Neural Networks with Python and GridDB

Neural Networks have taken the world of machine learning and predictive modelling in the last 5 years. Neural network have the ability to learn complex relationships in data and have been shown to work for a variety of applications from finance to robotics. Inspired by the human brain, Neural Networks work on the principle of signal transmission from one neuron to the other. Neural networks comprise of mainly three types of node layers — an input layer, one or more hidden layers, and an output layer. Each node is an artificial neuron which connects to another using a nonlinear function and has an associated weight and threshold. The neuron is activated only if the output is above the specified threshold value. This is how the data is passed along to the next layer of the network.

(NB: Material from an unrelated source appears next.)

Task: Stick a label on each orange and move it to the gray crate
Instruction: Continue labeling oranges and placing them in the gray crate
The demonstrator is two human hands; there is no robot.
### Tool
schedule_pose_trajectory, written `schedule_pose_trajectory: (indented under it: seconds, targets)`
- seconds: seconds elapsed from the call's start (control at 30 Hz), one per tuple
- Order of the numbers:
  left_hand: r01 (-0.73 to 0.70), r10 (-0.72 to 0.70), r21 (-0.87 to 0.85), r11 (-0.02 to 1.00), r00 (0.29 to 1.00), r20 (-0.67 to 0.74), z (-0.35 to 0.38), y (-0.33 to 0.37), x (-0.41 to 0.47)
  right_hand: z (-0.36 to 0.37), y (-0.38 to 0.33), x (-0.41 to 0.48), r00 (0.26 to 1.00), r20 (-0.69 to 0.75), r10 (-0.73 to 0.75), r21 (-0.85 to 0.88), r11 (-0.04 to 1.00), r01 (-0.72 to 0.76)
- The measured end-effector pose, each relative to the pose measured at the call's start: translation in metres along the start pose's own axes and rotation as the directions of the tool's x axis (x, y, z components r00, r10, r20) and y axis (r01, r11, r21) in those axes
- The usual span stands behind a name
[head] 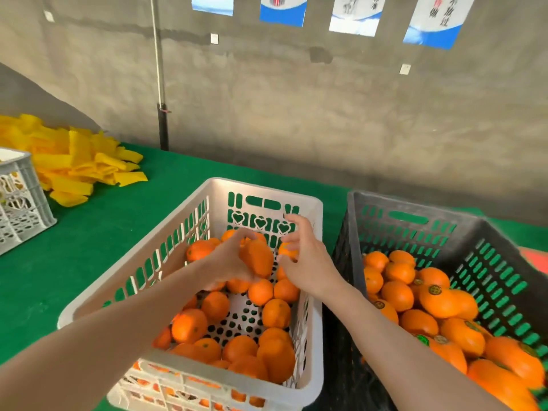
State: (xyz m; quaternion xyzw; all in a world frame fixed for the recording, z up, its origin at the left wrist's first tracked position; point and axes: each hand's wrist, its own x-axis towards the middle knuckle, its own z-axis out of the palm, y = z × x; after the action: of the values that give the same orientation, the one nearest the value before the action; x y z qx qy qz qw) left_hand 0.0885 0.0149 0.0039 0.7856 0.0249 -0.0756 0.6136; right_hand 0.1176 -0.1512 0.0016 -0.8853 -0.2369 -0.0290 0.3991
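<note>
left hand (pixel 228 259): over the white crate (pixel 267 188), fingers curled round one orange (pixel 258 258) lifted clear of the pile
right hand (pixel 305 262): just beside the held orange, fingers (pixel 293 223) loosely spread and part bent, thumb well apart from them; no label visible in it, contact with the fruit cannot be told
held orange: above the far half of the white crate, no sticker on the side that shows, blurred
white crate: on the green table (pixel 103 232), holds a loose layer of bare oranges (pixel 275 314), perforated floor showing between them; looks stacked on another crate with fruit below
gray crate (pixel 415 203): just right of the white one, sides touching or nearly so, piled with oranges (pixel 397 295), several showing a round green label (pixel 435 289)
done: a good heap already labelled and moved, judging by the gray crate
left: the held orange needs its label and the move right; roughly twenty or so bare ones wait in the white crate, plus whatever sits in the lower crate
progress guess: around halfway for this crate, maybe a bit past
also there: yellow foam sleeves (pixel 74 161) heaped far left, second white crate (pixel 20 203) at the left edge
</note>
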Motion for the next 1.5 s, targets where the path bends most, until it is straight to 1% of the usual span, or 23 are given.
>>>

Toshiba GridDB is a highly scalable database optimized for IoT and Big Data. GridDB lets us collect, store and query large amount of data easily. Moreover, GridDB is highly scalable and ensures high reliability, as a result it can server as a great database for neural networks training and inference. Installing GridDB is pretty simple, and is well documented here. To checkout the python-gridDB client please refer to this video.

In this post we will create train a simple neural network based classification model in python with GridDB. We will use Keras, which is an easy-to-use free open source Python library for developing and evaluating deep learning models.

Setup

Let’s setup GridDB first!

Quick setup of GridDB Python Client on Ubuntu 20.04:

  • Install GridDB Download and install the deb from here.

  • Install C client Download and install the Ubuntu from here.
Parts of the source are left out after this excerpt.